The last question was about a time when things did NOT go well with respect to resiliency and in retrospect what you wish you had done instead. The experience I shared here was when I was coming back from maternity leave, exhausted and less capable of self-care because of my new role at home. It happened to also be a time when my husband was traveling a lot to be with his father who had been diagnosed with cancer, and he was trying to help manage his father’s care from the opposite coast.

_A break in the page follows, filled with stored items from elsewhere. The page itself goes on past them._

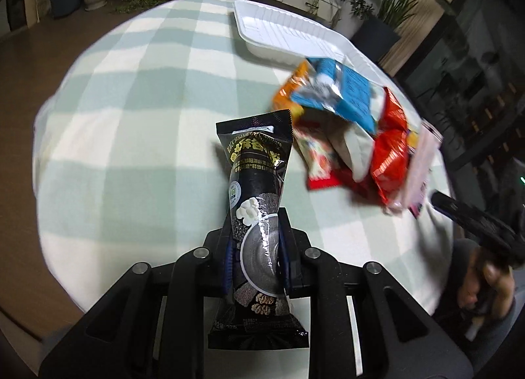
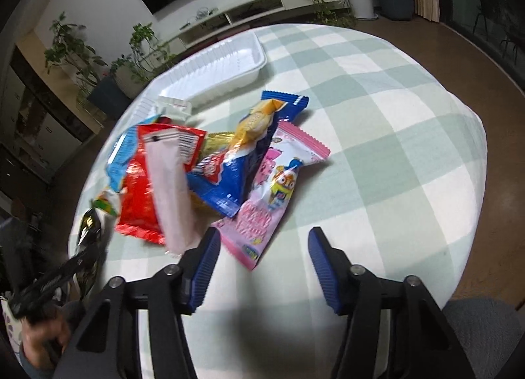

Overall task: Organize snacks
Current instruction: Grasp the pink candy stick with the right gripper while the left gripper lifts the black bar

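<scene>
My left gripper [image 1: 256, 231] is shut on a long black sesame snack packet [image 1: 254, 188] and holds it above the checked tablecloth. A pile of snack packets [image 1: 354, 136] lies to its right. An empty white tray [image 1: 282, 34] stands at the far side. In the right wrist view my right gripper [image 2: 264, 241] is open and empty, just in front of the pile: a pink cartoon packet [image 2: 275, 188], a blue packet [image 2: 233, 178], a red packet [image 2: 144, 188] and a pale pink packet [image 2: 170, 188]. The white tray [image 2: 216, 73] lies beyond them. The black packet [image 2: 88, 231] shows at the left edge.
The table is covered by a green and white checked cloth [image 2: 377, 116]. Potted plants [image 2: 141, 47] and a low white TV shelf [image 2: 249, 14] stand behind it. The right gripper's body [image 1: 475, 224] appears at the right of the left wrist view.
</scene>
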`<state>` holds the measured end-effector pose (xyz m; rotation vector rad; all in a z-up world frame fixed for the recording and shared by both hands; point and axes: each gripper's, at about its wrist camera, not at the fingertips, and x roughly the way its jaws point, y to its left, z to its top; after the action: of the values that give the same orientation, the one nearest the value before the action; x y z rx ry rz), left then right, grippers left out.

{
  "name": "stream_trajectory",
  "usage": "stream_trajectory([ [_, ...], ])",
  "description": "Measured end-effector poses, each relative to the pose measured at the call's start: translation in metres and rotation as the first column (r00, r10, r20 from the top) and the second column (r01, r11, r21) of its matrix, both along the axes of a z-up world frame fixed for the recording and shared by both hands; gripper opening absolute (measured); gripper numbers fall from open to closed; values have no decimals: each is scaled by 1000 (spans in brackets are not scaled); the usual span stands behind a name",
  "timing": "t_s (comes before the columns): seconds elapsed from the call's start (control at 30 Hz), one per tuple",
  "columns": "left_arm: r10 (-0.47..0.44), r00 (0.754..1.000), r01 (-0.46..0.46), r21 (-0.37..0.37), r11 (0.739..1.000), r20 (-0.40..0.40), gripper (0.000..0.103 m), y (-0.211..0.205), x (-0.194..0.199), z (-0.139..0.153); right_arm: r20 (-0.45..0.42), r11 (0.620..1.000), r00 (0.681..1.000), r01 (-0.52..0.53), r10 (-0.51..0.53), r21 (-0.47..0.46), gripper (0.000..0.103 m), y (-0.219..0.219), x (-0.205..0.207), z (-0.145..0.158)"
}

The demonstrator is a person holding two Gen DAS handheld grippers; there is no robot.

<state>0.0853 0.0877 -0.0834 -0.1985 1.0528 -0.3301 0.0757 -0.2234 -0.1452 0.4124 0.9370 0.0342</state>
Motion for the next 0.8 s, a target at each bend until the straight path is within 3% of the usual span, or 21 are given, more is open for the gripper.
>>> stream_trajectory([
  [0.2,3,1000,-3,-50,999,4,20,4,-14,-4,-40,999,999,7,-9,-52,54,0,30,-6],
  [0.57,-5,1000,5,-50,999,14,20,5,-14,-5,-69,989,997,5,-15,-148,54,8,69,-8],
  [0.67,-8,1000,9,-36,999,18,20,3,-11,-5,-53,981,999,-10,0,-194,49,9,70,-9],
  [0.8,-13,1000,14,-17,1000,25,20,0,-12,-4,-41,971,999,-35,26,-237,34,10,62,-10],
])
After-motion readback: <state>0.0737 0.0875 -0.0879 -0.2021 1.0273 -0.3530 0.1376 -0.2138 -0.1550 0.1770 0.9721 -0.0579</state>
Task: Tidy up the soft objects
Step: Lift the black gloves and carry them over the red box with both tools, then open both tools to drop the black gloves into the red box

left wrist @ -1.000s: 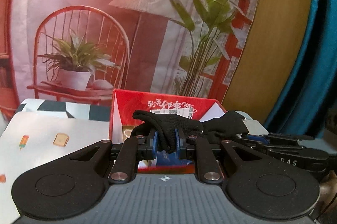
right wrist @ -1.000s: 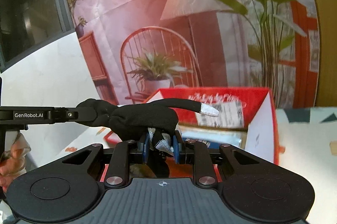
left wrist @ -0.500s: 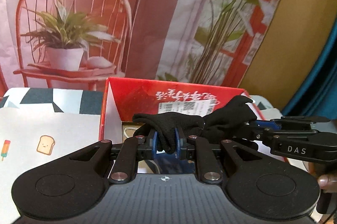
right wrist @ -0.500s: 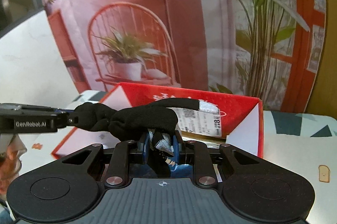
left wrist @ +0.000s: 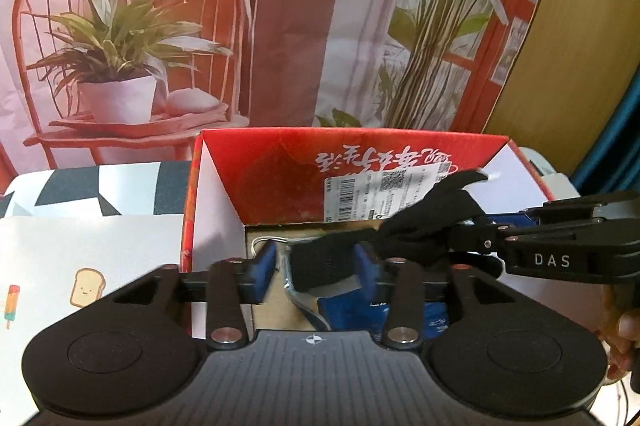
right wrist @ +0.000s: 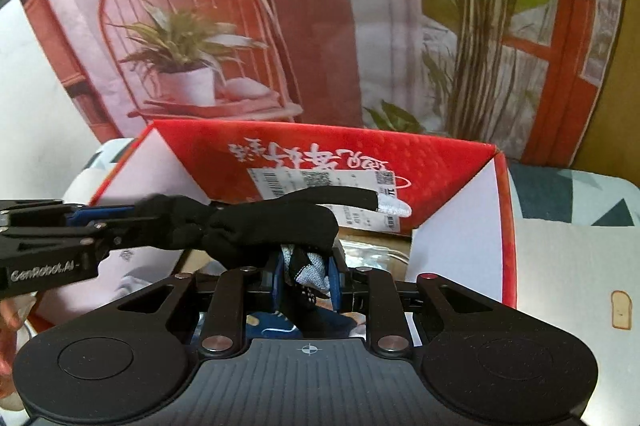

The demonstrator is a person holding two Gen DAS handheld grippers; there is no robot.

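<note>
Left gripper [left wrist: 316, 264] jaws spread apart, black knit glove [left wrist: 332, 258] lying loose between them; right gripper [right wrist: 306, 278] clamped on the same glove's grey-dotted end. Glove hangs over the open red cardboard box [left wrist: 280, 166]. Risk: with only 1 grip holding, the loose end may snag the box wall [right wrist: 456, 246] or drape outside.

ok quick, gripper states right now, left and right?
Left gripper: open, black glove loose between its jaws.
Right gripper: shut on black glove, over the red box.
</note>
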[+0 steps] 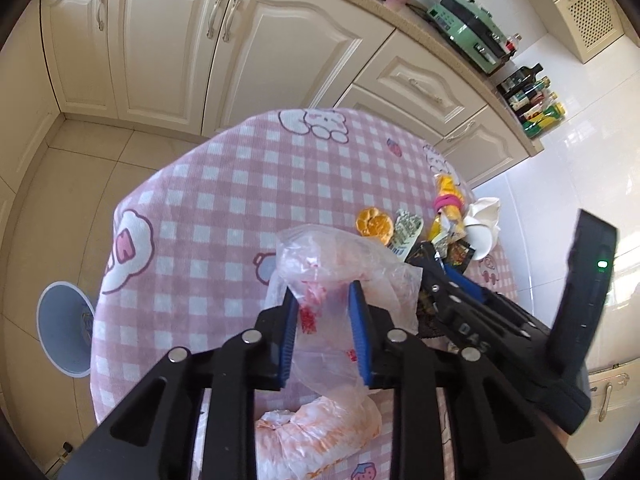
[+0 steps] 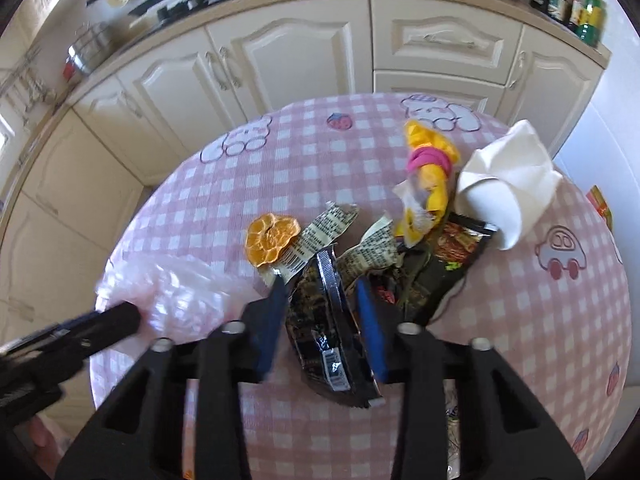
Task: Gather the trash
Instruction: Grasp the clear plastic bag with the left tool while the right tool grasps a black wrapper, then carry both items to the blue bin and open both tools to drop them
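Observation:
My left gripper [image 1: 322, 292] has its blue pads on either side of a crumpled clear plastic bag [image 1: 340, 268] on the pink checked table [image 1: 224, 184]; the bag fills the gap between the pads. My right gripper [image 2: 322, 284] straddles a black snack wrapper [image 2: 326, 320], its pads close on both sides. Beyond it lie an orange peel [image 2: 272, 240], torn printed wrappers [image 2: 328, 226], a yellow wrapper with a pink band [image 2: 430, 160], a dark red packet [image 2: 456, 252] and a tipped white paper cup with a tissue [image 2: 508, 176].
A pale blue bin [image 1: 64, 328] stands on the floor left of the table. Cream cabinets [image 1: 168, 44] and a counter with bottles [image 1: 536, 104] lie behind. The right gripper's body [image 1: 480, 320] sits close to the right of my left gripper.

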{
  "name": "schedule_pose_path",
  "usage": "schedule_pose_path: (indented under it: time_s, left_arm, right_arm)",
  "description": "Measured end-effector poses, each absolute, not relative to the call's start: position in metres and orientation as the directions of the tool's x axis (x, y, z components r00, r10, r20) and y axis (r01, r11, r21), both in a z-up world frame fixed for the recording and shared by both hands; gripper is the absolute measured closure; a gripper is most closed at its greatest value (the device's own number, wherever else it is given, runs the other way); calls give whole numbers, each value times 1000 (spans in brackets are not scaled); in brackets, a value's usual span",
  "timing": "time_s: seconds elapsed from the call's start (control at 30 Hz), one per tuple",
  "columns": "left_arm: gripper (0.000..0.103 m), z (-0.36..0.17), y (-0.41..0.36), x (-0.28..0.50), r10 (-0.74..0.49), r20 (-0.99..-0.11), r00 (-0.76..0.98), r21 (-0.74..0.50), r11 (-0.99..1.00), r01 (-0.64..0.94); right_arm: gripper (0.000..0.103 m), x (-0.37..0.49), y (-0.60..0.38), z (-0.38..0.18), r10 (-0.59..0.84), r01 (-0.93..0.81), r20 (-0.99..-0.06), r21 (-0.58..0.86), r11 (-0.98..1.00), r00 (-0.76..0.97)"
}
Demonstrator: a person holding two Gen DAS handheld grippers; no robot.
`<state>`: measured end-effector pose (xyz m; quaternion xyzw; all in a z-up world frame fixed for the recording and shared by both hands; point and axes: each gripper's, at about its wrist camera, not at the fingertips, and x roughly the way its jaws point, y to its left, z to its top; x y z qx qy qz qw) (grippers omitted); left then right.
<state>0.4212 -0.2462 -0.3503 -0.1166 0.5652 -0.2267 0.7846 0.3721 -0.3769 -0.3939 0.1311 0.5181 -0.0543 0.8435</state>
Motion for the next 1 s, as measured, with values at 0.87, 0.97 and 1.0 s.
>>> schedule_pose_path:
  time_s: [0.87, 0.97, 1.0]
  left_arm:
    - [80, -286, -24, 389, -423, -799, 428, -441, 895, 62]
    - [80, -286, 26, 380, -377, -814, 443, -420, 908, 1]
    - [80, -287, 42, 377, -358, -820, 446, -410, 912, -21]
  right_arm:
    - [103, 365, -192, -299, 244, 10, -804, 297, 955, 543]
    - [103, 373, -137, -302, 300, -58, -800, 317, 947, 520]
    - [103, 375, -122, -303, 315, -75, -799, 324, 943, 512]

This time was one of the most difficult in my career: everything got under my skin because I was often solo parenting with an infant and a two-year-old, not getting enough sleep, exercise, support, etc. There are many work experiences I could share where I wish I had been able to show up with more grace. I gritted through it, unfortunately my father-in-law did not make it, my husband’s travel slowed down, and our family entered the phase of mourning and healing, but every single day was so hard. I wish I had been willing to cut myself some slack: specifically get extra help in terms of childcare, reach out for more emotional support, seek coaching and mentorship at my company, etc. When I came through that experience, I absolutely learned what NOT to do, and have since handled periods of extreme stress much better.
My parting advice was this: engineering and product development are careers where you are constantly learning, and there will always be phases where you have to work through ambiguity, solve complex problems, and manage stressful situations (quality challenges, gnarly bugs, high priority launches with many moving pieces, stakeholders who disagree strongly, etc.) In order to do this work well, you HAVE to be able to show up as your best self, which means you need to prioritize resilience.